Thanks to the work at the outset defining and agreeing the system architecture, the Mechanical Rock infrastructure experts were also able to work in parallel with the application build. Their mission was to create the deployment environments in AWS as soon as possible.
This was particularly important, because the project was bringing about major changes to the software development and release process. The ultimate success of the engagement depended on Lotterywest stakeholders co-designing, understanding, and being comfortable with the new approach. That's why the Mechanical Rock team took a "product development" approach to building the CI/CD process.
Having the production infrastructure in place as early as possible meant the Lotterywest product team could do ample User Testing of the newly built application prior to the public launch.
What's more, using Terraform meant the entire AWS infrastructure could be managed under source control.
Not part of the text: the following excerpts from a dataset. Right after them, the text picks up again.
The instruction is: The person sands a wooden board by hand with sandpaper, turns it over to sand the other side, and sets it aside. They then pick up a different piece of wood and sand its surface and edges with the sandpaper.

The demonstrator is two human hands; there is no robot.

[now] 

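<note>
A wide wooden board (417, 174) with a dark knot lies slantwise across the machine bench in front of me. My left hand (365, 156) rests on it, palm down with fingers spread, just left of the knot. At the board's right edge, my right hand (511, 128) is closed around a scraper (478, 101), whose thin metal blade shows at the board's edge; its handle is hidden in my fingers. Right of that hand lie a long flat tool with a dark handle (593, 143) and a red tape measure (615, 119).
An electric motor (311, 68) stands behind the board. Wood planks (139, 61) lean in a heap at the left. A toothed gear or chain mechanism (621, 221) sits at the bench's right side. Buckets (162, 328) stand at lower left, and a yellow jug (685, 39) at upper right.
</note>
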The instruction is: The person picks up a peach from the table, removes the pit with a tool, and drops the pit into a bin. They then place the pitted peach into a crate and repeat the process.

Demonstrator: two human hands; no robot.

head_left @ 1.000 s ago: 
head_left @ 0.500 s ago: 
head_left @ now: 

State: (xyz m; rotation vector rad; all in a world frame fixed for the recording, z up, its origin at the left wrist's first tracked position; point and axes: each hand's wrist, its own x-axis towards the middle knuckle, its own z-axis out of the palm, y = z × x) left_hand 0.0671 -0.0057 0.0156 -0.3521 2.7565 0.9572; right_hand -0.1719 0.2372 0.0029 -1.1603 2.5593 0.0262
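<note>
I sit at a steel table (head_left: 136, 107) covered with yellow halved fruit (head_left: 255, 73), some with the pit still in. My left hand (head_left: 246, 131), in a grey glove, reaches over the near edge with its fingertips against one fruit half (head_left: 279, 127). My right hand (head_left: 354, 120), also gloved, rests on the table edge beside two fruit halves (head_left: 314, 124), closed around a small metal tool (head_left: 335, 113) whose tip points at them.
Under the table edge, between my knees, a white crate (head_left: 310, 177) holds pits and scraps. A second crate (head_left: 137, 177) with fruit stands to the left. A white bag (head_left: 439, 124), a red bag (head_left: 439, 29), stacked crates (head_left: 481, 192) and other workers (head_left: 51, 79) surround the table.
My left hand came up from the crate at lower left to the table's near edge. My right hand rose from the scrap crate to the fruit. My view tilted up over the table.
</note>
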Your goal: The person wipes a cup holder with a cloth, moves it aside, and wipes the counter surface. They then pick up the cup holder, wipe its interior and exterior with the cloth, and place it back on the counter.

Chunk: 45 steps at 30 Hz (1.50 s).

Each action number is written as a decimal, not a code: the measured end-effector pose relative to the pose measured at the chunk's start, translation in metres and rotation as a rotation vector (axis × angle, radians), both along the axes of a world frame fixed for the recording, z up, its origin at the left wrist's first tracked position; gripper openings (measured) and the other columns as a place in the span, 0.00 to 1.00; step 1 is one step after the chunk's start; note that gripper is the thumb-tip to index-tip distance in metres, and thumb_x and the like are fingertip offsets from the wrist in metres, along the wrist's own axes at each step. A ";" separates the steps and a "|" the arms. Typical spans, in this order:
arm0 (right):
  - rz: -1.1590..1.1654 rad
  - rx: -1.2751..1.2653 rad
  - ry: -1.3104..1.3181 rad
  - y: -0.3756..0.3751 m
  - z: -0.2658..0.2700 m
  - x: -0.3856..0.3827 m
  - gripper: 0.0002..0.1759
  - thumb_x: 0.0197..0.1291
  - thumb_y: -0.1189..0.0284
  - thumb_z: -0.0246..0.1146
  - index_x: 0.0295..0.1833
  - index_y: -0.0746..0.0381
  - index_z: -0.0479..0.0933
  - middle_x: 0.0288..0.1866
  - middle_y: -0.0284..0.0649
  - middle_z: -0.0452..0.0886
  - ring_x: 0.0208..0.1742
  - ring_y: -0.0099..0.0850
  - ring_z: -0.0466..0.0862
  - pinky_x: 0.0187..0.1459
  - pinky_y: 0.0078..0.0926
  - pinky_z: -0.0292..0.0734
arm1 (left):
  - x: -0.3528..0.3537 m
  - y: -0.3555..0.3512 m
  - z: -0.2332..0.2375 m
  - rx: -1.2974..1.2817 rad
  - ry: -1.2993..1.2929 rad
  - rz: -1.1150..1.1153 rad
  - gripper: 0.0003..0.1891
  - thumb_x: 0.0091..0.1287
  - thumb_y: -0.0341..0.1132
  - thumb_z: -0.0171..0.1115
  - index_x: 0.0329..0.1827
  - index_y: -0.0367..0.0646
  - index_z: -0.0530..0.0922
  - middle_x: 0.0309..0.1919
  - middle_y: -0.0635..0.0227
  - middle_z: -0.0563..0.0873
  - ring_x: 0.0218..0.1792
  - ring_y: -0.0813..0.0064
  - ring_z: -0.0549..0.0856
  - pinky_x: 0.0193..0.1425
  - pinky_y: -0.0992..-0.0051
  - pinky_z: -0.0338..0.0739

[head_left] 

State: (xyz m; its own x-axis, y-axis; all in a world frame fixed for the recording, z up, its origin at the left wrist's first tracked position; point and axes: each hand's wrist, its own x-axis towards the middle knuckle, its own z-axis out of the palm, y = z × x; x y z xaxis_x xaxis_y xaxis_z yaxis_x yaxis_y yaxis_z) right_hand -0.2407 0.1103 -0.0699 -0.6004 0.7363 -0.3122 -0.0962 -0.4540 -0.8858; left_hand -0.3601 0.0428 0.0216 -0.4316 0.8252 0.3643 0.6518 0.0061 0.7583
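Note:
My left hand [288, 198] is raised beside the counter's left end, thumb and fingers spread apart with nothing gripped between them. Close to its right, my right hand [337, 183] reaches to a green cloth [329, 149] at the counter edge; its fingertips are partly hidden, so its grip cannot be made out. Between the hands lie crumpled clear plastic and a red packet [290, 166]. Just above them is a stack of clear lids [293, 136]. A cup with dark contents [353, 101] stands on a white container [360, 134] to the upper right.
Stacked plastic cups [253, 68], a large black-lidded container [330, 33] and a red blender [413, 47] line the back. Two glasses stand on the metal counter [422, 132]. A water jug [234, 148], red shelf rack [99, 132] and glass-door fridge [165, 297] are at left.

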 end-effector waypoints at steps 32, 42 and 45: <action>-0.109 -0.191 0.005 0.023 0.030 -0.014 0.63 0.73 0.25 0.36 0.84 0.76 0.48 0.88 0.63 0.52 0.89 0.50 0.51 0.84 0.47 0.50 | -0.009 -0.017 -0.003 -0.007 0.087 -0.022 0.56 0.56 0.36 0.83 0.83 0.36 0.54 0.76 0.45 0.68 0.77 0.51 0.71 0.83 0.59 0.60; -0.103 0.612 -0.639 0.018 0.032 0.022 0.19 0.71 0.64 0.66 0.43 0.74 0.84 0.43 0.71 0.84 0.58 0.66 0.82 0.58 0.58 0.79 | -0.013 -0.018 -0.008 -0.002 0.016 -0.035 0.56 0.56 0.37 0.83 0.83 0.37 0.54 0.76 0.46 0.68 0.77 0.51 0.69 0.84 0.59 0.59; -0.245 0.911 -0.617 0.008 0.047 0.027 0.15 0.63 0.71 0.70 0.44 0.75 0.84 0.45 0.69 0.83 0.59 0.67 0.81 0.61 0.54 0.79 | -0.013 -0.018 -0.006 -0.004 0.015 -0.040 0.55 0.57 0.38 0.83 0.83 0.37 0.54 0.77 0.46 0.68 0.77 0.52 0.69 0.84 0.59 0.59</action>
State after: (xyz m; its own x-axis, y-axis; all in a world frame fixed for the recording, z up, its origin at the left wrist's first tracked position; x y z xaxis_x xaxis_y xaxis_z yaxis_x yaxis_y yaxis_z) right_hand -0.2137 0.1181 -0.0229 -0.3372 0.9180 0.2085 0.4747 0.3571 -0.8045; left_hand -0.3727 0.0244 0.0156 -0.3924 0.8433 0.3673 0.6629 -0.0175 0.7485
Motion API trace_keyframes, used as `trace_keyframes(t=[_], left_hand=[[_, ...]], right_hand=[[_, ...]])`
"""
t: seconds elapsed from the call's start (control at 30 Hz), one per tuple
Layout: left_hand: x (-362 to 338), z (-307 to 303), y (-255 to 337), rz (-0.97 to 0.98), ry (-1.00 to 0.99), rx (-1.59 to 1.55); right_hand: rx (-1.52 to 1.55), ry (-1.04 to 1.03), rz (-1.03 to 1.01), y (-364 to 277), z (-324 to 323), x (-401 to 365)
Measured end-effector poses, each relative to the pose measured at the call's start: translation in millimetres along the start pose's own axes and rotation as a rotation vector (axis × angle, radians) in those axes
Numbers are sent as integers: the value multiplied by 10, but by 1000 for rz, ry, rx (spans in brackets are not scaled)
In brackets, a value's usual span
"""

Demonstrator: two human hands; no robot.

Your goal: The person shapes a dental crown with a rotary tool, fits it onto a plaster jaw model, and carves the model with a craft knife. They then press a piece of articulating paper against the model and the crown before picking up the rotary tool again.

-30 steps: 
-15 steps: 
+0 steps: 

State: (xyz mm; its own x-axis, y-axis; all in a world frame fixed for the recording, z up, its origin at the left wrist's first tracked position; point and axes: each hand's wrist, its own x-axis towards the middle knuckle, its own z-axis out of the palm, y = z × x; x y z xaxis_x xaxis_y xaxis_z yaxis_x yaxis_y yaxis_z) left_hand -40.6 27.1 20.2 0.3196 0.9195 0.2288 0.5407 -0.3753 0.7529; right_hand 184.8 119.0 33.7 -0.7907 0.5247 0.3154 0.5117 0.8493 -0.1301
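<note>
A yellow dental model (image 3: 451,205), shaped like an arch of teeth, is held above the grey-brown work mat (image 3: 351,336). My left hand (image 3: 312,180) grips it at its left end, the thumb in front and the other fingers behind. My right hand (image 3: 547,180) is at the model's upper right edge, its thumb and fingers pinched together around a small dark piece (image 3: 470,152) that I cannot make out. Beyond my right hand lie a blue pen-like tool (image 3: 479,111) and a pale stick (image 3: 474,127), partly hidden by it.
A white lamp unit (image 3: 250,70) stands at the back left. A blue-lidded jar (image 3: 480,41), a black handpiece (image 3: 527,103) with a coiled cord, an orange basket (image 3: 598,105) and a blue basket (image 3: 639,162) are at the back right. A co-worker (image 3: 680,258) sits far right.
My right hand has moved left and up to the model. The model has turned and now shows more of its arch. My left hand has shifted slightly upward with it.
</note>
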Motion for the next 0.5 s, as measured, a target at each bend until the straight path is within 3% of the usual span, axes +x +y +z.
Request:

Any changes to the infrastructure must go through a very tight governance process - and everything leaves an audit trail.
Boring, boring...
All of this meant that when the system went live to the public in early June 2024, it had already undergone extensive testing in the production environment. Actually going live was a straightforward process of changing a firewall rule and repointing a DNS record.
Although Mechanical Rock remains available for ongoing support of the new system, one of the project’s key goals was to empower the Lotterywest team with the skills and knowledge to enhance the system themselves into the future - in terms of both the Play Online application itself and the infrastructure supporting it.
To maximise the likelihood of success, Mechanical Rock devised bespoke internal training to share knowledge around DevOps processes, Terraform tooling and key AWS principles. This paved the way for running several real-life scenarios to help the team gain experience managing incidents should they occur in the new platform.
In addition, as the production launch of the new system approached, the Lotterywest "business as usual" developers joined forces with the project team, pairing on the development of new features to be released post-launch. This way, they were brought up to speed in the entire stack, making the transition from project to ongoing product development as smooth as possible.
The Benefits
The Play Online project was a massive success.
Players can now buy tickets through a beautiful, streamlined, secure and extremely performant web application. The Lotterywest software engineering team are working efficiently with up-to-date front end development frameworks and tooling. And Quality Control has been made easier, thanks to better automated testing, which now leaves an audit trail as part of the build and release process.
Deploying the system to production, once a high-risk activity that needed vast amounts of preparation and paperwork, has become so safe - so "boring" - that the engineering team now aim for a minimum of two production releases per week.
The upshot is that technology is no longer a blocker.
The digital product team is empowered to push ahead. Whether imagining new and innovative ways to delight the online player, responding to user feedback, or meeting the evolving demands of the regulators, the team can operate with the knowledge that when they want to, they can move really, really fast - without breaking things.